About Us

Consumer Policy Institute is a division of Energy Probe Research Foundation. Incorporated in 1980, Energy Probe is a federally recognized charitable organization, financially independent of governments and corporations.

EPRF has always promoted development that furthered our social, economic and environmental well-being. Some parts of our foundation focus on protecting the environment while respecting our social and economic needs. CPI focuses on our social and economic needs while respecting environmental needs. In an increasingly globalized economy, with a constantly-evolving communications and media sector and greater trade liberalization eroding the power of regional, national, and international authorities, the influence of individuals and their local communities continues to grow. A concern for our more immediate “social environments” or “human ecology” now accompanies our work to protect the natural environment. Ultimately, CPI advocates for the rights of consumers so that they can receive services at the lowest cost.

Because the empowerment of individuals and of small communities is so vital to the well-being and stability of this new human ecology, empowerment is a central theme in CPI’s work. Equally important to CPI’s mission is an understanding that individuals’ empowerment can become mere anarchy or oppression if it is not rooted in by a sense of responsibility to each other and to the natural world.

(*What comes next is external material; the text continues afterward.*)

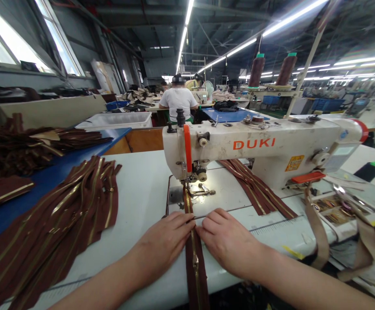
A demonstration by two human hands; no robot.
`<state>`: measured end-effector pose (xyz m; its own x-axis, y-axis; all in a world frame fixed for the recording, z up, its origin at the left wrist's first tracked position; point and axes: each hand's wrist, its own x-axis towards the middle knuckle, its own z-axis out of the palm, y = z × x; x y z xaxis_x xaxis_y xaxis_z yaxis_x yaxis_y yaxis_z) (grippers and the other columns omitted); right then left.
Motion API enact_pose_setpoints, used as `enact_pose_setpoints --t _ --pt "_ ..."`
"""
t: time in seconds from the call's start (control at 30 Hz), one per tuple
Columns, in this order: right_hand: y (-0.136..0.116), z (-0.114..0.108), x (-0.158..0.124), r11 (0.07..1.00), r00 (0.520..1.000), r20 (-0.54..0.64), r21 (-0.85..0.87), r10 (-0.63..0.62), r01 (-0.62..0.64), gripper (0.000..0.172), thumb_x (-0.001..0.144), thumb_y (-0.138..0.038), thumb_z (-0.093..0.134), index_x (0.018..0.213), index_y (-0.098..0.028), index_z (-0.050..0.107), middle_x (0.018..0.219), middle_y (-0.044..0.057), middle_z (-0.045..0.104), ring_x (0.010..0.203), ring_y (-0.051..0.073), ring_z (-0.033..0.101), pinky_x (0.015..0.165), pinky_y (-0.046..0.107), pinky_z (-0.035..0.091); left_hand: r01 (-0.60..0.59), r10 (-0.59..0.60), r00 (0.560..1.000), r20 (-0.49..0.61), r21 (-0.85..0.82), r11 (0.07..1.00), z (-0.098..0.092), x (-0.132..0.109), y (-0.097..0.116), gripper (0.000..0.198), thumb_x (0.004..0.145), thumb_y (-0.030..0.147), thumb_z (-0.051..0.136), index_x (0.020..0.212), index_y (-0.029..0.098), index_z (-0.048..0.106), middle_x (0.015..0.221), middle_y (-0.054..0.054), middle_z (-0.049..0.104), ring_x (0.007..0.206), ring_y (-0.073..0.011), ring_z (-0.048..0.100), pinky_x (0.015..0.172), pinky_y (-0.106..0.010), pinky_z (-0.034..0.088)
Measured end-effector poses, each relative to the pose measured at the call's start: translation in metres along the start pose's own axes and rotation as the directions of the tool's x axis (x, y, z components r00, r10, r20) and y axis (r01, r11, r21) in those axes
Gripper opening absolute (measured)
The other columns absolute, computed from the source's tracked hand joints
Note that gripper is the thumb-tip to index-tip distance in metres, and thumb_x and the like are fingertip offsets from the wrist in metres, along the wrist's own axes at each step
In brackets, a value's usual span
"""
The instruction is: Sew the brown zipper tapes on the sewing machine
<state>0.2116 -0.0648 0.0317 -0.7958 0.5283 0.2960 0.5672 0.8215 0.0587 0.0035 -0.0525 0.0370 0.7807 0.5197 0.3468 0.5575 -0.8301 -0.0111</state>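
Brown zip strip (198, 280) runs btwn L hand (163, 239) & R hand (228, 241), each pinching it.

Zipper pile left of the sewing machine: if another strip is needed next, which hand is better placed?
Probably the left hand: it is nearer the pile, on the same side of the zipper strip. The right hand, beyond that strip, would have to cross it.

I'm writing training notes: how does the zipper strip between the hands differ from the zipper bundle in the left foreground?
The zipper strip is single; the zipper bundle has many strips. The zipper strip runs straight toward the sewing machine, while the zipper bundle lies slantwise. The left hand and right hand touch the zipper strip, not the bundle. Both are brown with gold-coloured teeth.
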Motion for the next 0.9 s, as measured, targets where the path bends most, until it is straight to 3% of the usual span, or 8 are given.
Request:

CPI’s offers a collection of articles and research papers that the organization has produced in the past. While the division has been largely quiet since 2005, the heightened debate surrounding public transit systems, healthcare costs and the role of government in the housing market has led EPRF to reopen the division. Brady Yauch was appointed Executive Director and Economist in the summer of 2013.

Transportation

Canada’s public transit monopolies are woefully inadequate and overly expensive. CPI seeks to introduce competition to Canada’s public transit systems by breaking up monopolies, which would improve service and lower costs. Existing public transportation monopolies such as the Toronto Transit Commission (TTC) are already at their breaking point and are failing to deliver the type of services needed for a growing population. It’s time that a new model of transportation is considered.

Housing

Canada’s housing market avoided the collapse in prices experienced in many other developed countries throughout 2008 and 2009 and subsequent financial crisis. But the public sector’s role in the housing market in Canada — a practice which led to government bailouts in many other countries — has in no way diminished. The government’s support of the housing market through public insurance has never been a greater; the impact of this support has helped to push up prices and put taxpayers across the country at risk of a potentially massive bailout. CPI advocates the end of government intervention and costly subsidies in the housing market.

Health Reform

To protect and promote Canadian Medicare we have proposed a model of publicly funded health allowances or Medical Savings Accounts that finds true efficiencies while maintaining the Canada Health Act’s five principles. The thrust of our work is to restore the integrity of the relationship between physicians and their doctors by empowering patients.

PREVIOUS CAMPAIGNS

Aiports

CPI has in the past called for the sale for full market value of Canada’s federally-owned airports, which we argued would yield billions of dollars in immediate revenue for the cash-strapped government, as well as hundreds of millions a year in ongoing tax revenue. Consumer Policy Institute’s study, Benefitting Consumers and the Economy Through Airport Privatization informed Canadians of the benefits of selling federal airports to the public.